Copy word for word, and only, the lines below from the one with "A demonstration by" through the last.
■ ■ ■
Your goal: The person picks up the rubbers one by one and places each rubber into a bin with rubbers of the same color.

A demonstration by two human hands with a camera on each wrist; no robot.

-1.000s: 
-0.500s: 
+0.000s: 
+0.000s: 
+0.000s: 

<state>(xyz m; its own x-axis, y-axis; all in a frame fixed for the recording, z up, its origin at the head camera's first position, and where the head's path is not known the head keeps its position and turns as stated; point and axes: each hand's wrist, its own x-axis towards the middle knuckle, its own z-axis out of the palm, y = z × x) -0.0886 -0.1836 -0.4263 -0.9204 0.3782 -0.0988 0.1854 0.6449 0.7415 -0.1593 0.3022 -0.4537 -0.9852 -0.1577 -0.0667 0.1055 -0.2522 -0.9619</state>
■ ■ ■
*TASK RESPONSE*:
A demonstration by two human hands with a camera on each wrist; no robot.

-1.000s: 
-0.500s: 
+0.000s: 
+0.000s: 
+0.000s: 

<state>(xyz m; its own x-axis, y-axis; all in a frame fixed for the recording, z up, its origin at the head camera's first position, and where the head's path is not known the head keeps its position and turns as stated; point and axes: each hand's wrist, its own x-axis towards the middle knuckle, its own z-axis out of the palm, y = z × x) -0.0886 -0.1836 -0.4263 -0.9204 0.3782 -0.0988 0.1854 0.6449 0.7415 -0.1593 0.3022 -0.4537 -0.9852 -0.1577 -0.0667 0.1055 -0.2522 -0.9619</state>

An answer has been given, and the exercise is complete.